An Dinh Vuong, Minh Nhat Vu, Baoru Huang, Nghia Nguyen, Hieu Le, Thieu Vo, Anh Nguyen
null
Grasp detection is a persistent and intricate challenge with various industrial applications. Recently many methods and datasets have been proposed to tackle the grasp detection problem. However most of them do not consider using natural language as a condition to detect the grasp poses. In this paper we introduce Grasp-Anything++ a new language-driven grasp detection dataset featuring 1M samples over 3M objects and upwards of 10M grasping instructions.

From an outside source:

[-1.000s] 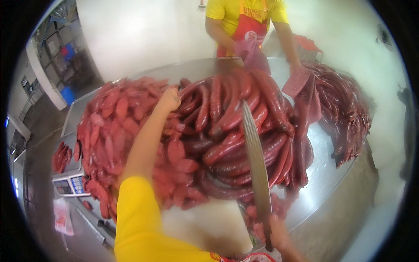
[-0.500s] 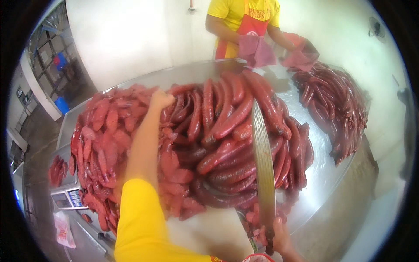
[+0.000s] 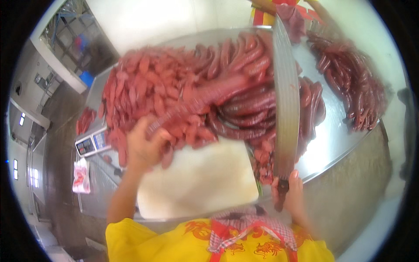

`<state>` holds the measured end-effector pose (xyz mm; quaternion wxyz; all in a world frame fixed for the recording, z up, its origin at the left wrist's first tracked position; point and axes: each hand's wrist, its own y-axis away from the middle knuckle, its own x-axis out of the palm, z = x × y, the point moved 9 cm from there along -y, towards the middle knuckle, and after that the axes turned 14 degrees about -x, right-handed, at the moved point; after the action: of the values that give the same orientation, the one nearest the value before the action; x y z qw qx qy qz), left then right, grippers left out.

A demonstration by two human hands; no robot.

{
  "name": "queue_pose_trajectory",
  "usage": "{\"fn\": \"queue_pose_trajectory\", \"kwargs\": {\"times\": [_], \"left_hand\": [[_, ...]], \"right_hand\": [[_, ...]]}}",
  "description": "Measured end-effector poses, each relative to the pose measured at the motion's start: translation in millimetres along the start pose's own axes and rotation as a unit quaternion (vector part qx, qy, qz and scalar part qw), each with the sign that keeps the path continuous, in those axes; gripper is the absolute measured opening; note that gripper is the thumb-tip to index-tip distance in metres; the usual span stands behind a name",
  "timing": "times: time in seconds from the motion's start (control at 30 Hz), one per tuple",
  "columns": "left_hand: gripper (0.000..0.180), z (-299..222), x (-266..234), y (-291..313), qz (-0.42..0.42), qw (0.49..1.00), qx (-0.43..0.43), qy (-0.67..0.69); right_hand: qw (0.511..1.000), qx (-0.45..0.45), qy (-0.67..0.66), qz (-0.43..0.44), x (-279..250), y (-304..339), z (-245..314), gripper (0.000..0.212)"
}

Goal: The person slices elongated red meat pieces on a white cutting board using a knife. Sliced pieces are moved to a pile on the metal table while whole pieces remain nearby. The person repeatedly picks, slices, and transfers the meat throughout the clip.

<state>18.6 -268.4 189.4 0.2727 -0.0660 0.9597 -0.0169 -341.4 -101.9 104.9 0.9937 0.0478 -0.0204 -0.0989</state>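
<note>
My left hand (image 3: 144,146) is closed round the near end of a long, dark red sausage (image 3: 198,102). Smeared by motion, the sausage slants up and to the right above the piles. In my right hand (image 3: 297,192) is the dark handle of a large knife (image 3: 286,100), its broad blade pointing away from me. A white cutting board (image 3: 198,181) lies on the table in front of my body. Behind it are a heap of cut sausage pieces (image 3: 139,83) on the left and a pile of whole sausages (image 3: 248,107) to the right.
A second bunch of sausages (image 3: 351,83) lies at the far right of the metal table (image 3: 325,135). Left of the heap stands a digital scale (image 3: 92,143) with sausage pieces on it, near a plastic bag (image 3: 81,175). Across the table, a co-worker holds a reddish cloth (image 3: 291,22).
My left hand has come back from the far pile toward the board, drawing a long sausage with it. The knife stays in my right hand. The view has tilted down toward my body.
</note>
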Motion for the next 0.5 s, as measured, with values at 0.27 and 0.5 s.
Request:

We utilize foundation models to create a large-scale scene corpus with corresponding images and grasp prompts. We approach the language-driven grasp detection task as a conditional generation problem. Drawing on the success of diffusion models in generative tasks and given that language plays a vital role in this task we propose a new language-driven grasp detection method based on diffusion models. Our key contribution is the contrastive training objective which explicitly contributes to the denoising process to detect the grasp pose given the language instructions. We illustrate that our approach is theoretically supportive. The intensive experiments show that our method outperforms state-of-the-art approaches and allows real-world robotic grasping. Finally we demonstrate our large-scale dataset enables zero-short grasp detection and is a challenging benchmark for future work.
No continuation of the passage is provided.